I started my career as a parenting writer twenty years ago. Back then, all the parenting magazines were full of “my way is best” advice for moms from psychologists, doctors, and nutritionists. I’d been a teen mom, a welfare mom, a single mom. I didn’t have all the answers, but I’d been there—which was more than a lot of the “experts” could say for themselves.
First in my zine, Hip Mama, and soon in the mainstream press as well, I wrote from the perspective of an imperfect expert—someone who so far had been doing all right keeping the kids alive and forgiving herself in the process.
And I learned that many readers preferred a voice like mine—they valued being real over being right.
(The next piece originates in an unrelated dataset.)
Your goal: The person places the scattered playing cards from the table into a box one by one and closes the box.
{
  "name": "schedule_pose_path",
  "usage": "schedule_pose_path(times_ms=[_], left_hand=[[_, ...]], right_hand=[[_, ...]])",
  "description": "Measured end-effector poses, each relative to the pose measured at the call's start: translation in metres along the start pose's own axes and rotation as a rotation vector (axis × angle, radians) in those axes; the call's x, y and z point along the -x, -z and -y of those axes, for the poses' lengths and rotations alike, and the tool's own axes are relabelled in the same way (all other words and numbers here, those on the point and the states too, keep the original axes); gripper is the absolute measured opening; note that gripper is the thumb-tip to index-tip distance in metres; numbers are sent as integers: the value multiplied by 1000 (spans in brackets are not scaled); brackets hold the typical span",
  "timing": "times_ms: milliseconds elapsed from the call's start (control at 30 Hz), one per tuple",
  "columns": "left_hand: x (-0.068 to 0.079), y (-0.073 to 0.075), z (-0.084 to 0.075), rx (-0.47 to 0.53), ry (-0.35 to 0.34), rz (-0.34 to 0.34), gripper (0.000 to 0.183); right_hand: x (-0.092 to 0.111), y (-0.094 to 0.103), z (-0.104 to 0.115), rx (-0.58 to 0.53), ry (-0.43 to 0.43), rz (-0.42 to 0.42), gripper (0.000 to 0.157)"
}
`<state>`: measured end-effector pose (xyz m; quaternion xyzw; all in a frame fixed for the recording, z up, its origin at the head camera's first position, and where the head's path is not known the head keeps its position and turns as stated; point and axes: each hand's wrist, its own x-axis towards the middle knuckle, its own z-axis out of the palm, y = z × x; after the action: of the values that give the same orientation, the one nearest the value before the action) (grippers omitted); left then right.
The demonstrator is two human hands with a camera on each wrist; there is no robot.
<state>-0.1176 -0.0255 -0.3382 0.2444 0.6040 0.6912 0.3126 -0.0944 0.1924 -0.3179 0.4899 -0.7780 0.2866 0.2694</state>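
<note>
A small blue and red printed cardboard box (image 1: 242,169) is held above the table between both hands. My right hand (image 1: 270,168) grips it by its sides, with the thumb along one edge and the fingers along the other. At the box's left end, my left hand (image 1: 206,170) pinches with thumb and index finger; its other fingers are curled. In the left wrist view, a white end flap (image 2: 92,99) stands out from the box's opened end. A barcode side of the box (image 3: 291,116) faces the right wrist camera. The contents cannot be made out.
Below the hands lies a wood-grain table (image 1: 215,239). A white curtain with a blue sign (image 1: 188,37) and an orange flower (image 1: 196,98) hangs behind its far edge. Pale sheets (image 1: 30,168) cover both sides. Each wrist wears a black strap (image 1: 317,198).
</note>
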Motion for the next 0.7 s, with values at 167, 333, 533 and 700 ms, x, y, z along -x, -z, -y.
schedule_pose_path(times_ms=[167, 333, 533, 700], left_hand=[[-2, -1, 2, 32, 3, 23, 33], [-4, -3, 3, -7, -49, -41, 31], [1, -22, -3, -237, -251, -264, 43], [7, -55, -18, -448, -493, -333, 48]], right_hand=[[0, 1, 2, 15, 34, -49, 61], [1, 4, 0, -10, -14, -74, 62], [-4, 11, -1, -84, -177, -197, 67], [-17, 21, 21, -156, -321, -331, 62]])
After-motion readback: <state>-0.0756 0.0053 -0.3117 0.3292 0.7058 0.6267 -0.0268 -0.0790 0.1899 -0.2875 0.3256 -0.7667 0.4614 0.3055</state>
Since Hip Mama days, I’ve authored memoirs like Atlas of the Human Heart, How-to books like How to Become a Famous Writer Before You’re Dead, hybrid books like Bluebird: Women and the New Psychology of Happiness, and a novel that draws from memoir, how-to, myth, and history—The Traveling Death and Resurrection Show.
I believe that the best and most interesting writing we can do will always be cross-genre.
Ariel’s Wild Mountain Memoir Retreat Classes:
Memoir as Survival Guide: Writing a First-Person Book That’s Useful to Readers
We’re all imperfect experts in something. Whether you want to add a first-person element into a how-to book, write your memoir with an eye toward inspiring your readers, or something in between—we’ll learn to tap areas of our experience we might not even consider ourselves “experts” in as we merge memoir with survival guide.
The Language of Your Life: How Your Unique Voice Shapes and Defines Your Story
When you pick up a book by a favorite author and read those first few lines, you already recognize the voice, don’t you? Whether we’ve ever met them in person, the language and humor of writers like Anne Lamott, Frank McCourt, Maya Angelou or David Sedaris come through like old friends. What is distinctly “you” in your writing? Do you tell stories verbally differently than you might tell them when you get to the computer. We’ll work with our regional and subcultural language quirks, humor, and reading aloud as ways to hone our literary styles and look at the way voice itself can change and define our stories.